Which lines of the entries contain the string "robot"? Copy each of them.
------ EXERCISE INPUT ------
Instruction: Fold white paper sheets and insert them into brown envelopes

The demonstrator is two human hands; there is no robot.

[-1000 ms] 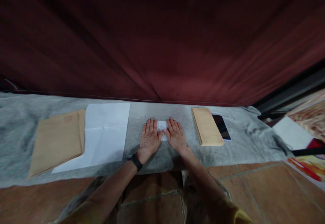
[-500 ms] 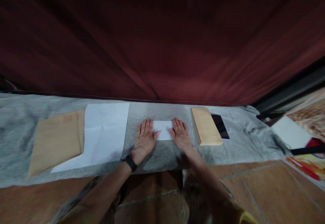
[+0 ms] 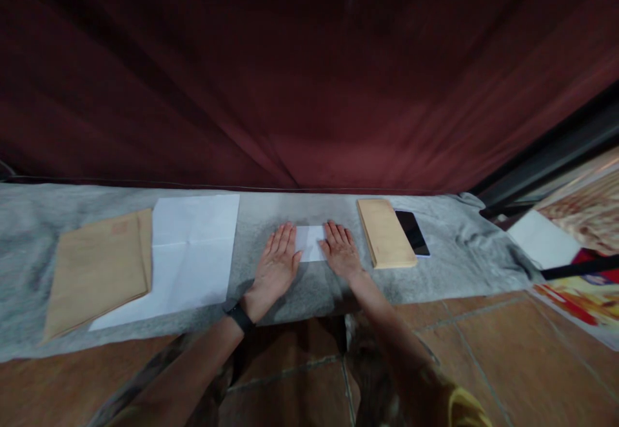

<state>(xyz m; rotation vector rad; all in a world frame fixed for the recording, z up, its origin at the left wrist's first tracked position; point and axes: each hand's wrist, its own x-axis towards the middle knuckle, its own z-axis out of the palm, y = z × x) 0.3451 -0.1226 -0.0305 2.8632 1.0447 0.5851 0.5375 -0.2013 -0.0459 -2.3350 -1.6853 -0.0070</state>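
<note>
A small white folded paper [image 3: 310, 244] lies flat on the grey cloth between my two hands. My left hand [image 3: 276, 262] rests palm down over its left end, fingers stretched out, a dark band on the wrist. Over the right end lies my right hand [image 3: 343, 253], also flat with the fingers extended. Both thumbs point inward along the paper. The paper's two ends are hidden under the hands.
Large white sheets [image 3: 193, 266] with a crease lie to the left, partly under brown envelopes [image 3: 97, 269]. On the right, a stack of smaller tan envelopes [image 3: 388, 233] overlaps a dark phone [image 3: 413, 233]. A dark red curtain [image 3: 309, 91] hangs behind the cloth-covered surface [image 3: 464, 253].
The view has shifted slightly. My left hand has slid a little inward over the paper's left end; both hands stay flat.
</note>
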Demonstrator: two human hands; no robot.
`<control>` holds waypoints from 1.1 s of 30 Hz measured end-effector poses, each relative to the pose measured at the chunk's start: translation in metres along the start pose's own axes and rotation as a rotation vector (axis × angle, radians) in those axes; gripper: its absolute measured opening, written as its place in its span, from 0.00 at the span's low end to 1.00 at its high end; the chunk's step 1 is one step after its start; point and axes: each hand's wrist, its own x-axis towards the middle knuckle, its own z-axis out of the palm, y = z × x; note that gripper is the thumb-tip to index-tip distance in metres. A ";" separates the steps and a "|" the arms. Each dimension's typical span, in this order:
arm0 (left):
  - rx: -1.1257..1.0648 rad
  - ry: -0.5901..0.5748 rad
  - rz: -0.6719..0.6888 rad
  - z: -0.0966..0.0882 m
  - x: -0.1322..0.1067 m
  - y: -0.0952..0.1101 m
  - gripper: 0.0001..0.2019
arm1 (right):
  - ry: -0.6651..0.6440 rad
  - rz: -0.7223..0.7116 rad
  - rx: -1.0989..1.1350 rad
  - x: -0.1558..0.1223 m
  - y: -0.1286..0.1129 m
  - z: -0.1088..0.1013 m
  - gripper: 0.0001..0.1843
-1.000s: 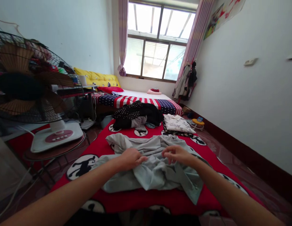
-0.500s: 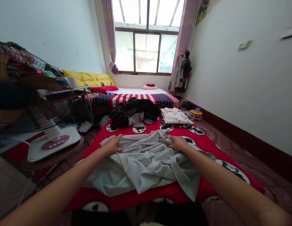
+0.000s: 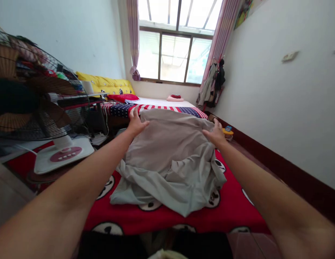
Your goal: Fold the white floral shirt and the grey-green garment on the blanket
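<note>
A pale grey garment (image 3: 170,154) hangs lifted over the red bed cover (image 3: 232,212) with black-and-white round prints. My left hand (image 3: 136,122) grips its upper left edge, thumb over the cloth. My right hand (image 3: 216,133) grips its upper right edge. Between the two hands the cloth is stretched flat. Its lower part lies crumpled on the cover. The raised garment hides the clothes that lay farther up the bed.
A big standing fan (image 3: 35,100) on a white base (image 3: 63,154) stands at the left. A striped, starred bed (image 3: 194,112) with a red pillow (image 3: 122,97) lies under the window. Clothes hang (image 3: 213,86) by the right curtain. A white wall runs along the right.
Both hands have closed on the garment's far edge and raised it off the bed, spreading it. It now covers the dark clothes pile and the folded pieces behind.
</note>
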 end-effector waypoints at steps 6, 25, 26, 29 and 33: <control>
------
## SOLUTION FOR THIS TASK
The demonstrator is two human hands; there is no robot.
Demonstrator: two human hands; no robot.

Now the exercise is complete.